ENTRIES SHOWN START

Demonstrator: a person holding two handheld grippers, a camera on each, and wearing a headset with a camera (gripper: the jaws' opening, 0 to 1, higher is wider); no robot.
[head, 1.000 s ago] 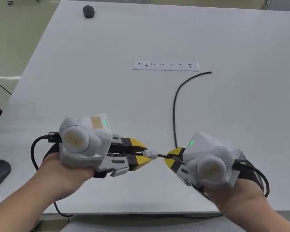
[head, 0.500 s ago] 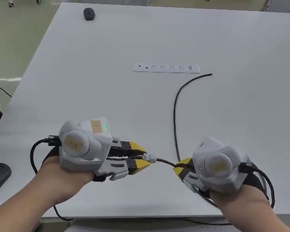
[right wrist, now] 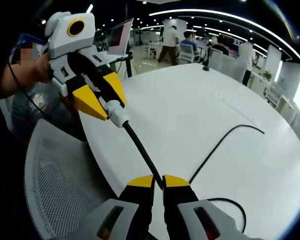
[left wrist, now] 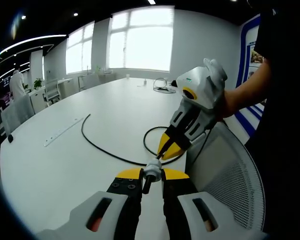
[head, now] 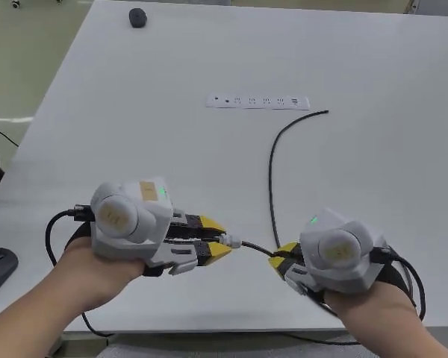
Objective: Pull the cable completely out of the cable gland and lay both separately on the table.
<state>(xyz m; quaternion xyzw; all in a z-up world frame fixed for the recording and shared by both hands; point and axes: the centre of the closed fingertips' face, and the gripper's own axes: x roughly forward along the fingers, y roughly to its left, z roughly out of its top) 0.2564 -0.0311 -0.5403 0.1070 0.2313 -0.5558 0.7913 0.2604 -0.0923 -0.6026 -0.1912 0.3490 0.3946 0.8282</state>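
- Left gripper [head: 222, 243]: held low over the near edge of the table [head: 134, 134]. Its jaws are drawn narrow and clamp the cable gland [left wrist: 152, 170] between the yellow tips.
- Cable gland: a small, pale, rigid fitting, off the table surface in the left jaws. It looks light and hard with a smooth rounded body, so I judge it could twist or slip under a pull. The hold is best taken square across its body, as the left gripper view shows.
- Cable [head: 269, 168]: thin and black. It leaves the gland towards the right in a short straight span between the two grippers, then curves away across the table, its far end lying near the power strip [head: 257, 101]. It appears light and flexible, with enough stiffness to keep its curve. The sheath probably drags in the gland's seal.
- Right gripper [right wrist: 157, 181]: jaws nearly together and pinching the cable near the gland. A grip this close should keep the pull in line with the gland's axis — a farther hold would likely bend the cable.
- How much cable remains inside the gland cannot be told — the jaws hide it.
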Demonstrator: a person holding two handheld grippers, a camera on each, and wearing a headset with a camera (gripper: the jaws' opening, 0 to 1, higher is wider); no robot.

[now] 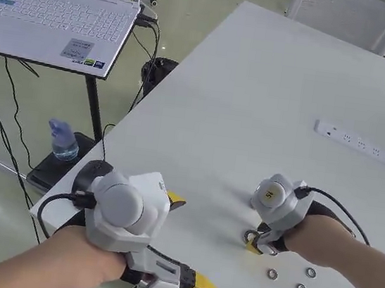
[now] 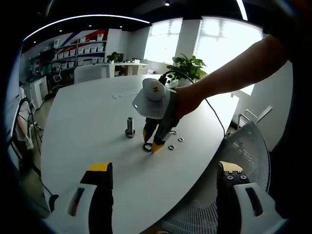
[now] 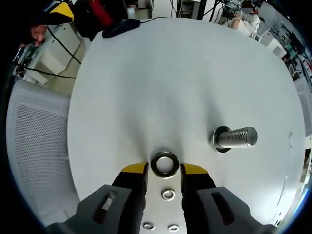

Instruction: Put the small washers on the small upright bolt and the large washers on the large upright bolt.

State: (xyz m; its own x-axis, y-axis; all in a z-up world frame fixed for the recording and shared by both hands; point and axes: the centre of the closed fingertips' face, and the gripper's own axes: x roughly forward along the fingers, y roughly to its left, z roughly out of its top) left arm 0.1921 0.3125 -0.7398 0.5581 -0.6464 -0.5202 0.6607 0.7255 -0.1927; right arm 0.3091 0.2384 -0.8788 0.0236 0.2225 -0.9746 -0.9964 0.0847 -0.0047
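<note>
A large washer (image 3: pixel 164 164) lies flat on the white table (image 3: pixel 161 73), half between the yellow tips of my right gripper (image 3: pixel 164 173). The jaws are open and flank it closely, pointing down at the table. The large upright bolt (image 3: pixel 234 138) stands just beyond it to the right, with a ring at its base. Three small washers (image 1: pixel 272 274) lie loose behind the tips, toward the person. My left gripper (image 1: pixel 189 243) hovers open and holding nothing near the table's front edge. Its view looks across at the right gripper (image 2: pixel 153 145), the bolt (image 2: pixel 130 126) and the large washer (image 2: pixel 147 146).
A white power strip (image 1: pixel 366 145) lies on the table at the far right. Off the table's left edge stand a laptop (image 1: pixel 53 12) on a stand, cables and a water bottle (image 1: pixel 63 140). A mesh chair (image 3: pixel 34 146) is beside the near edge.
</note>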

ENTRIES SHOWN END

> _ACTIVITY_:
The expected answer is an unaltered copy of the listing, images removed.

> _ANSWER TO THIS PROBLEM_:
Demonstrator: a person holding two handheld grippers, a camera on each, and wearing a headset with a camera (gripper: the jaws' opening, 0 to 1, higher is wider); no robot.
[head, 1.000 s ago] 
[head, 0.500 s ago] 
[right wrist, now] 
[left wrist, now] 
[head, now] 
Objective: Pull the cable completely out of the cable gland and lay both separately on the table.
<state>(xyz m; quaternion xyzw; all in a z-up world frame fixed for the recording and shared by both hands; point and axes: the centre of the closed fingertips' face, and the gripper's own axes: x roughly forward along the fingers, y roughly to its left, z roughly out of its top) 0.2564 -0.0311 -0.5403 0.1070 0.2313 -0.5558 0.7913 0.2604 -0.0923 -0.6026 -0.1912 0.3490 0.3946 0.8282</state>
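- Left gripper [head: 222, 243]: held low over the near edge of the table [head: 134, 134]. Its jaws are drawn narrow and clamp the cable gland [left wrist: 152, 170] between the yellow tips.
- Cable gland: a small, pale, rigid fitting, off the table surface in the left jaws. It looks light and hard with a smooth rounded body, so I judge it could twist or slip under a pull. The hold is best taken square across its body, as the left gripper view shows.
- Cable [head: 269, 168]: thin and black. It leaves the gland towards the right in a short straight span between the two grippers, then curves away across the table, its far end lying near the power strip [head: 257, 101]. It appears light and flexible, with enough stiffness to keep its curve. The sheath probably drags in the gland's seal.
- Right gripper [right wrist: 157, 181]: jaws nearly together and pinching the cable near the gland. A grip this close should keep the pull in line with the gland's axis — a farther hold would likely bend the cable.
- How much cable remains inside the gland cannot be told — the jaws hide it.
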Demonstrator: a person holding two handheld grippers, a camera on each, and wearing a headset with a camera (gripper: the jaws' opening, 0 to 1, higher is wider); no robot.

[now] 
[now] 
[now] 

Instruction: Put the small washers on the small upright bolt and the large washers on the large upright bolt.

State: (xyz m; its own x-axis, y-axis; all in a z-up world frame fixed for the recording and shared by both hands; point and axes: the centre of the closed fingertips' face, and the gripper's own axes: x roughly forward along the fingers, y roughly to its left, z roughly out of its top) left arm 0.1921 0.3125 -0.7398 0.5581 -0.6464 -0.5202 0.6607 0.7255 -0.1927; right arm 0.3091 0.2384 -0.8788 0.0236 0.2225 -0.9746 -0.9964 0.0847 -0.0047
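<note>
A large washer (image 3: pixel 164 164) lies flat on the white table (image 3: pixel 161 73), half between the yellow tips of my right gripper (image 3: pixel 164 173). The jaws are open and flank it closely, pointing down at the table. The large upright bolt (image 3: pixel 234 138) stands just beyond it to the right, with a ring at its base. Three small washers (image 1: pixel 272 274) lie loose behind the tips, toward the person. My left gripper (image 1: pixel 189 243) hovers open and holding nothing near the table's front edge. Its view looks across at the right gripper (image 2: pixel 153 145), the bolt (image 2: pixel 130 126) and the large washer (image 2: pixel 147 146).
A white power strip (image 1: pixel 366 145) lies on the table at the far right. Off the table's left edge stand a laptop (image 1: pixel 53 12) on a stand, cables and a water bottle (image 1: pixel 63 140). A mesh chair (image 3: pixel 34 146) is beside the near edge.
</note>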

The full output has been given.